# [What to do]
Write out each line from the data below that includes the word "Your".

Start of Recorded data

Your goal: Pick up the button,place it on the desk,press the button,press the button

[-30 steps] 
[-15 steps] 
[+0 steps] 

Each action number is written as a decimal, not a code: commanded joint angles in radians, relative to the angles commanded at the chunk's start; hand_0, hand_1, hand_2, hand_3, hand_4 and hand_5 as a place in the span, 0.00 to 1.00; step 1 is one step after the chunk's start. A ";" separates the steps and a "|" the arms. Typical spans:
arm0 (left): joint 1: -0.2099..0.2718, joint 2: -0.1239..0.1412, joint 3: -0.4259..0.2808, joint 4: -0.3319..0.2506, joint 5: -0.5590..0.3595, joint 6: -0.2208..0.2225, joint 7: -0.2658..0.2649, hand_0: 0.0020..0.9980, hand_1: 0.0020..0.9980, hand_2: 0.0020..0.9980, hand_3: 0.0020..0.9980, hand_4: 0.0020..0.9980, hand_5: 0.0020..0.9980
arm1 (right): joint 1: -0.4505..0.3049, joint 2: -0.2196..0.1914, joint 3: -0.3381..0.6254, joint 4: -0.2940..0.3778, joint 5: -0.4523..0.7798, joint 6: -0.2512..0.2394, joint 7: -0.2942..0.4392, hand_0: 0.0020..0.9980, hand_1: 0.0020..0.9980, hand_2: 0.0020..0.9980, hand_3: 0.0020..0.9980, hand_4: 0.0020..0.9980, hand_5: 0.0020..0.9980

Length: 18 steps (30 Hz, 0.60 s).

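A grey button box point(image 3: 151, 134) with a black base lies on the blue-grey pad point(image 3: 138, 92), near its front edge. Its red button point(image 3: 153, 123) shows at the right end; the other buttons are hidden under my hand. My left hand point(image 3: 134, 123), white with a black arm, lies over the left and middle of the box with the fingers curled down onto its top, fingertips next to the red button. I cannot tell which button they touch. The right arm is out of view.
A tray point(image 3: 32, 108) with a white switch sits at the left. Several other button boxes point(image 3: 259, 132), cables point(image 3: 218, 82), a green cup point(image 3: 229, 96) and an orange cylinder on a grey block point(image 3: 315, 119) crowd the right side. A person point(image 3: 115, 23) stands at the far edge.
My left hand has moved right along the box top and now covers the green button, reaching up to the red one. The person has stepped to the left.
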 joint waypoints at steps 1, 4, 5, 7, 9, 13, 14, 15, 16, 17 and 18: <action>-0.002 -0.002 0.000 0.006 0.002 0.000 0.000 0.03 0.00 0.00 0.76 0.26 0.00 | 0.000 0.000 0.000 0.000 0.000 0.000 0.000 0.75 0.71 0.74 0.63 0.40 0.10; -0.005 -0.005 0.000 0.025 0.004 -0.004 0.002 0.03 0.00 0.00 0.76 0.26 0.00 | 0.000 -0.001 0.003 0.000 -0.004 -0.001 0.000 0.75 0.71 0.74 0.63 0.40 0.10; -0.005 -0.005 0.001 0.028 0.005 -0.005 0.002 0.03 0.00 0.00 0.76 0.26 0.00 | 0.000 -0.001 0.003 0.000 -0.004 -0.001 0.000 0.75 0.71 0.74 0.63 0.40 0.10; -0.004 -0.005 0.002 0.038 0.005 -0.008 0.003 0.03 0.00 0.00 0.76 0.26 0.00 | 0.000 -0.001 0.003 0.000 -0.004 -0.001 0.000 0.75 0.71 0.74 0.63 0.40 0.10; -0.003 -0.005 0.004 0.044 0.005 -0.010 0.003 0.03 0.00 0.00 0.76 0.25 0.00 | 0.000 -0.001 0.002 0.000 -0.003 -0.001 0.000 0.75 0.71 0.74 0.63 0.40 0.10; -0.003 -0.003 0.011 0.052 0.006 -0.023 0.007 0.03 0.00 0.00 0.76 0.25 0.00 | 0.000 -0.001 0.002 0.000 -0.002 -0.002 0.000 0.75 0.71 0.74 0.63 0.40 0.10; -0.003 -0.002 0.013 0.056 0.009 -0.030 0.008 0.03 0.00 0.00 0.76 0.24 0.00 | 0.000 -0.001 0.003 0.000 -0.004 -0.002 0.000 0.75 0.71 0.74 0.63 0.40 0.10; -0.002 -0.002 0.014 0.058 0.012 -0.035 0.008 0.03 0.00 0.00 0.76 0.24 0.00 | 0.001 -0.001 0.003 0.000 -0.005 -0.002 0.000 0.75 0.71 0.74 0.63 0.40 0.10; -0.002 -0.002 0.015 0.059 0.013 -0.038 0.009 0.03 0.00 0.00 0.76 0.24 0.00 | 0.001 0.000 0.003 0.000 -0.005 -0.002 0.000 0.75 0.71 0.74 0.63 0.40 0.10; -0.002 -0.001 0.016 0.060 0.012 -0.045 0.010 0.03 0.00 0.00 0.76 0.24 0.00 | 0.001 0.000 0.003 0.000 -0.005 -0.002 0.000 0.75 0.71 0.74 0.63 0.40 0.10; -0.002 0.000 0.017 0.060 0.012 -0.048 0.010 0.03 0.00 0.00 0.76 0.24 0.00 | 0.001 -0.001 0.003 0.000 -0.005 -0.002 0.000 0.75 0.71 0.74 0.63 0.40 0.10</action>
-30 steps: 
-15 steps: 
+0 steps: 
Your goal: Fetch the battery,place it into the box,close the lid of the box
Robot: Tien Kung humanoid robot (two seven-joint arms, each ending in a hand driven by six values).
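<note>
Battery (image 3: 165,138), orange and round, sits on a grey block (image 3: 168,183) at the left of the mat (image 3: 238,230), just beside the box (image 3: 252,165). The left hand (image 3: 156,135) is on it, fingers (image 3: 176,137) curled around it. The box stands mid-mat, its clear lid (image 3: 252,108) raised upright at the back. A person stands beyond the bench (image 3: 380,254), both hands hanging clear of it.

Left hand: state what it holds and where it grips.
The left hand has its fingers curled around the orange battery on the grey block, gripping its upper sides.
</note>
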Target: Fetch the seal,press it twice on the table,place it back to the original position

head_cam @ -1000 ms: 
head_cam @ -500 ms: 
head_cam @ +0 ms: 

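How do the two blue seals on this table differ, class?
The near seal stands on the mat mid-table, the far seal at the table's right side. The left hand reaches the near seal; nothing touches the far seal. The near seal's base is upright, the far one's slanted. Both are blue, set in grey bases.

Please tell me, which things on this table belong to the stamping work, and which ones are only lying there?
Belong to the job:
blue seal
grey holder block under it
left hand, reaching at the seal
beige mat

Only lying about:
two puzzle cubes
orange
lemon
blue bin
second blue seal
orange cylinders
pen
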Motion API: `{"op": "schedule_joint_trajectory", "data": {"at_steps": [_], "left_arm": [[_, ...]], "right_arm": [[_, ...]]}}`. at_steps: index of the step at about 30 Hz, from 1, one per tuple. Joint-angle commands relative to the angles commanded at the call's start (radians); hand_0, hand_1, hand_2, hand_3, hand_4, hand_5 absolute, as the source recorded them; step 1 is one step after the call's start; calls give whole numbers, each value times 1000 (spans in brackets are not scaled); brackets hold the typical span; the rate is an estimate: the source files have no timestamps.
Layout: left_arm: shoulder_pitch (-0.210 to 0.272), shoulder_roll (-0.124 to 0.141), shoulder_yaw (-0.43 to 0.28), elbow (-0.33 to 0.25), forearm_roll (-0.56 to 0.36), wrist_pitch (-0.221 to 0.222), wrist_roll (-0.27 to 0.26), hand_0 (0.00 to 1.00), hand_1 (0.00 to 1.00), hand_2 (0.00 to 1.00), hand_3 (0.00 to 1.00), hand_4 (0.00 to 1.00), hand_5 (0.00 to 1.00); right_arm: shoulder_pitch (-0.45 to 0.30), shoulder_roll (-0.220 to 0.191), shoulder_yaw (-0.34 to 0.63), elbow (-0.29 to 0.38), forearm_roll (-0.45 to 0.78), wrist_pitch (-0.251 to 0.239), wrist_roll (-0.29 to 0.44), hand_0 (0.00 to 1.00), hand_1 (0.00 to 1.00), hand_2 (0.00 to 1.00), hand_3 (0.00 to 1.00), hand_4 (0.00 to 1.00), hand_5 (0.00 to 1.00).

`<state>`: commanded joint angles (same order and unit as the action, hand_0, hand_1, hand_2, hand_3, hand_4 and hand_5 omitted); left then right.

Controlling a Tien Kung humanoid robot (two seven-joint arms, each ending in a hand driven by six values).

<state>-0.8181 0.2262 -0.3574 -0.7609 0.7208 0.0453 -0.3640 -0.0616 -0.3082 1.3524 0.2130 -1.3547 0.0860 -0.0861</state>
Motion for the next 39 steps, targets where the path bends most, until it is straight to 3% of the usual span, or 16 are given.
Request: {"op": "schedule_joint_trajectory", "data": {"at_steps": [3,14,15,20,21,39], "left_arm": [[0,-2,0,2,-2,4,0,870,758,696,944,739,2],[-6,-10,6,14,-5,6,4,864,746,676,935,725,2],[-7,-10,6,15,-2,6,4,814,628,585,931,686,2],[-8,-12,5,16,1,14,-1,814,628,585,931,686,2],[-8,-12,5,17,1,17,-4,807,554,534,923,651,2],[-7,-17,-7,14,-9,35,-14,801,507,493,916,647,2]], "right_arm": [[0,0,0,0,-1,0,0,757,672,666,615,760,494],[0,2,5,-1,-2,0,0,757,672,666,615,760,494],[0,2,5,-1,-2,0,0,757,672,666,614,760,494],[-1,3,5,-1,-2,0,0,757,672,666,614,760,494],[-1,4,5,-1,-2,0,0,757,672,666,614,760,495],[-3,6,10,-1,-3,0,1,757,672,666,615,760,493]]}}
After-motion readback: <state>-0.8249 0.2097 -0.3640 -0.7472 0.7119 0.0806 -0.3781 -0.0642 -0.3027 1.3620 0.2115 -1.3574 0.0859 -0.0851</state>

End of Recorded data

# [Answer to the exercise]
Your goal: Pick up the button,place it on the desk,press the button,press the button
Your goal: Fetch the battery,place it into the box,close the lid of the box

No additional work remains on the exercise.